## WORK TO BE COMPLETED
The required output is the line containing "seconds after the" followed by every later line through the end of the data, all reproduced exactly.

Records from a dataset
+--

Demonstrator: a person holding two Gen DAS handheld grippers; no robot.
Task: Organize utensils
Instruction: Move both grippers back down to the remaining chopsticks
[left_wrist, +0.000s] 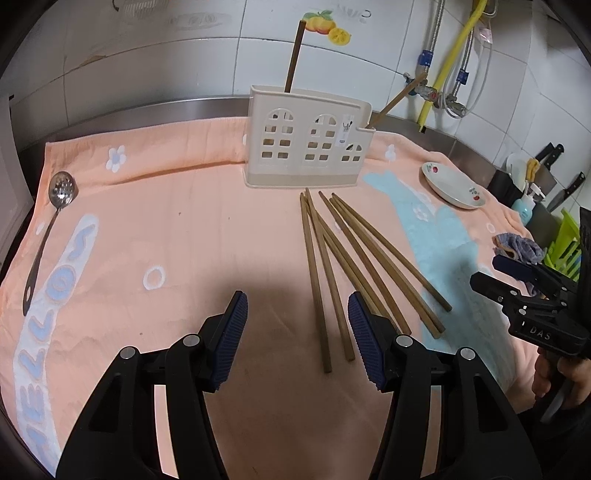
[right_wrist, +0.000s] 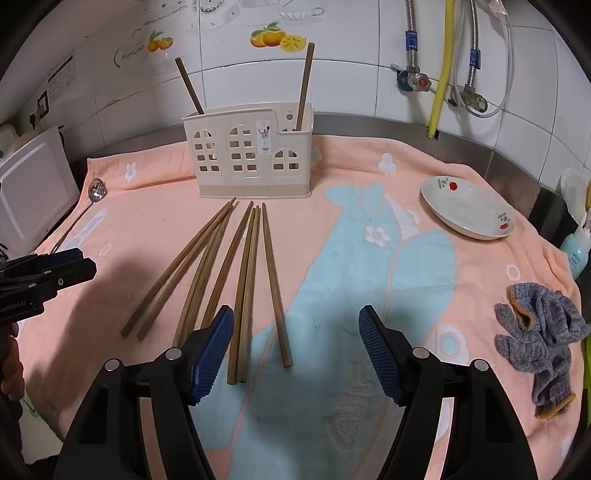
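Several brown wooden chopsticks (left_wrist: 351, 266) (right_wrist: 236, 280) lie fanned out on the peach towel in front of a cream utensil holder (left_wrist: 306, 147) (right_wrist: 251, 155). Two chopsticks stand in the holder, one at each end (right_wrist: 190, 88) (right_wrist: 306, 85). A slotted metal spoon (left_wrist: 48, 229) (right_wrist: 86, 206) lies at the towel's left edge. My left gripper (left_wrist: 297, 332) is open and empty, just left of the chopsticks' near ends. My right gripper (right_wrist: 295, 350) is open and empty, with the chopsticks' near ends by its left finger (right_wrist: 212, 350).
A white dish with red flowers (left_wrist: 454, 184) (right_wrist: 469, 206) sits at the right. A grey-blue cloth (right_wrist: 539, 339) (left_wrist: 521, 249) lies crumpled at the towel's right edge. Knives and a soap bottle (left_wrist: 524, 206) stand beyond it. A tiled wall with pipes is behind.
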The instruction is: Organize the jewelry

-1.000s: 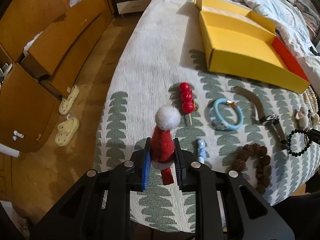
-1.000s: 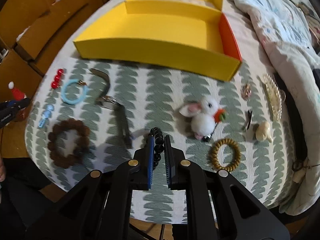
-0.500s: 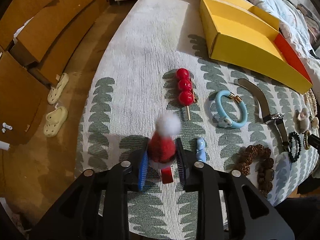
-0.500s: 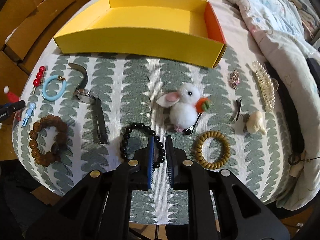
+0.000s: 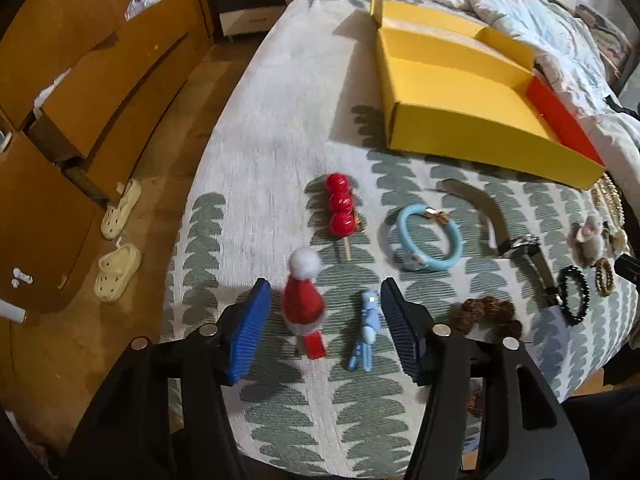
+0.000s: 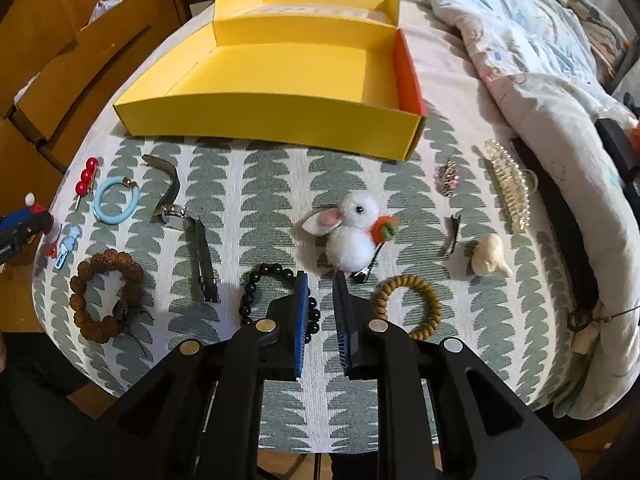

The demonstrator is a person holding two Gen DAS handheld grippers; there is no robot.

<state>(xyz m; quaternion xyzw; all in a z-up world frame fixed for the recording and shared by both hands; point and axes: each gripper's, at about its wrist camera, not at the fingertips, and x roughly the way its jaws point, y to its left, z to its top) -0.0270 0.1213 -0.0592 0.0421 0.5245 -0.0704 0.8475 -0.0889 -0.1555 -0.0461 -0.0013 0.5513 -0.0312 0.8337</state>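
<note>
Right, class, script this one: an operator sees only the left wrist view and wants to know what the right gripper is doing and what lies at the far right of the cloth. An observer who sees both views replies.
Operator: I only see a black edge past the black bead bracelet. What is the right gripper doing?
Observer: The right gripper has just been opening. There is a narrow gap and nothing between its jaws, and the bracelet lies beside its blue finger.
Operator: And that pale blur further right?
Observer: It is a white rabbit clip holding an orange carrot. Further right lies a cream figurine.
</note>
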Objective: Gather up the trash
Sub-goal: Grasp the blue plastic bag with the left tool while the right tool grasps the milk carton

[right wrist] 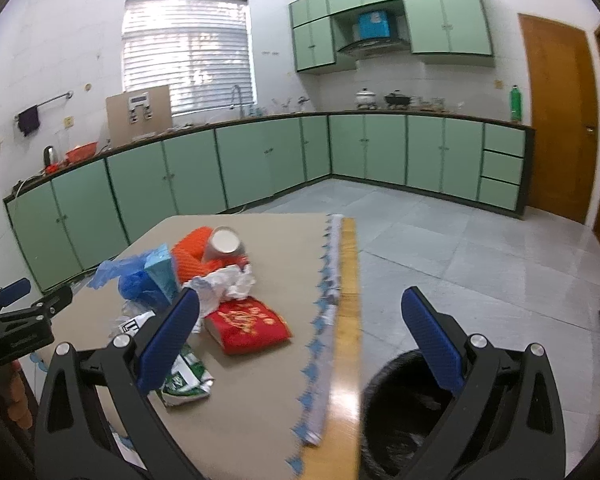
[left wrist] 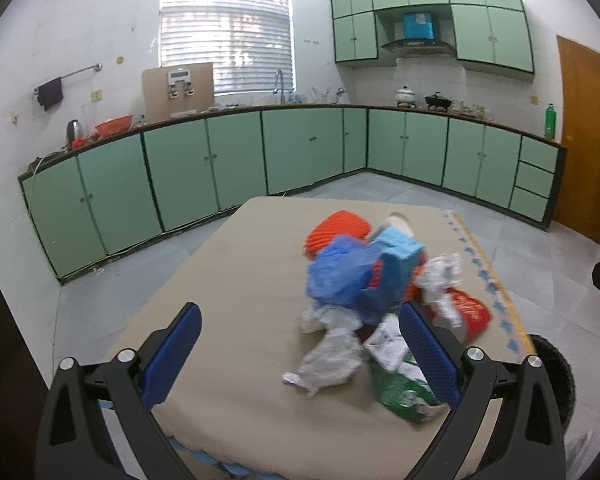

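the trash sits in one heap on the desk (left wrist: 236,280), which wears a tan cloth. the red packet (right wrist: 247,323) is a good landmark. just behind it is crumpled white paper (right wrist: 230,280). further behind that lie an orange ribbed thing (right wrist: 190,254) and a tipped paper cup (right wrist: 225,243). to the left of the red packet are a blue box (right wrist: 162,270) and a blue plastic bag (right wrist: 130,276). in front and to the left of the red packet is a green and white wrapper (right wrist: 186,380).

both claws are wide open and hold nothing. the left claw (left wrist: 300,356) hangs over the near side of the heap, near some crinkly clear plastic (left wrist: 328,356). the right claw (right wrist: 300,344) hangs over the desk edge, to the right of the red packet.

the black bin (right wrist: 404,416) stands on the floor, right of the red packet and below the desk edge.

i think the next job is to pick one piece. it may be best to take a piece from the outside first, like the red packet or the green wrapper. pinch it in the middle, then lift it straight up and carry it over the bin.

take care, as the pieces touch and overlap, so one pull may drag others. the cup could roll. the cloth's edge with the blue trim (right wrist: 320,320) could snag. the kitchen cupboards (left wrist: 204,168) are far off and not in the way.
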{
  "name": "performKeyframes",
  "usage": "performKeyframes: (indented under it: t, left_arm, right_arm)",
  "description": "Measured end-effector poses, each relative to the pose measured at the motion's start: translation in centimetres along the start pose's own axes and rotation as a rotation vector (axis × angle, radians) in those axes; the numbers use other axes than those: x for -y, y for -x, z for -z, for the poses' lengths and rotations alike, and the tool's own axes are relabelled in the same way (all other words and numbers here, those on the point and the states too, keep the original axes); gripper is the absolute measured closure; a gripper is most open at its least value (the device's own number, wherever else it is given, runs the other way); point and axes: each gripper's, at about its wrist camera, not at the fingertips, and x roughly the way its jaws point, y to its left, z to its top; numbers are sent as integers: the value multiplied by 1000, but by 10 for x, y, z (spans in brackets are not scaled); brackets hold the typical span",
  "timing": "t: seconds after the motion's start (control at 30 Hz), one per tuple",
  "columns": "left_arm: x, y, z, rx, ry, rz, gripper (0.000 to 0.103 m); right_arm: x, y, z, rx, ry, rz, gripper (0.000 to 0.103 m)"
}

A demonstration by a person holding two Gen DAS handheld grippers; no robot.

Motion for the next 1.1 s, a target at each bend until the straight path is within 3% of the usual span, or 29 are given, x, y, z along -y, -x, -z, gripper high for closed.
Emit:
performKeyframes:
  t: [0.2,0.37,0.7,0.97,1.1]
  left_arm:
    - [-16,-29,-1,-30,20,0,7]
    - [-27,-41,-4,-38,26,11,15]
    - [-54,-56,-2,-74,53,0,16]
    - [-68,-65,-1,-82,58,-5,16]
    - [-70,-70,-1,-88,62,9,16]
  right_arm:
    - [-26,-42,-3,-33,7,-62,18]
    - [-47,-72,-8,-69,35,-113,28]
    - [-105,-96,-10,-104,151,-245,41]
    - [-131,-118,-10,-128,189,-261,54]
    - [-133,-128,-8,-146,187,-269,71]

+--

## EXERCISE OUTPUT
  "timing": "t: seconds after the motion's start (control at 30 Hz), one per tuple",
  "columns": "left_arm: x, y, z, rx, ry, rz, gripper (0.000 to 0.103 m); right_arm: x, y, z, rx, ry, rz, gripper (0.000 to 0.103 m)"
}

A demonstration by a person holding two Gen DAS handheld grippers; no robot.

Motion for the next 1.1 s, a target at each bend until the straight path is within 3% of the usual span, or 29 are given, x, y, z along -y, -x, -z, gripper high for closed.
Emit:
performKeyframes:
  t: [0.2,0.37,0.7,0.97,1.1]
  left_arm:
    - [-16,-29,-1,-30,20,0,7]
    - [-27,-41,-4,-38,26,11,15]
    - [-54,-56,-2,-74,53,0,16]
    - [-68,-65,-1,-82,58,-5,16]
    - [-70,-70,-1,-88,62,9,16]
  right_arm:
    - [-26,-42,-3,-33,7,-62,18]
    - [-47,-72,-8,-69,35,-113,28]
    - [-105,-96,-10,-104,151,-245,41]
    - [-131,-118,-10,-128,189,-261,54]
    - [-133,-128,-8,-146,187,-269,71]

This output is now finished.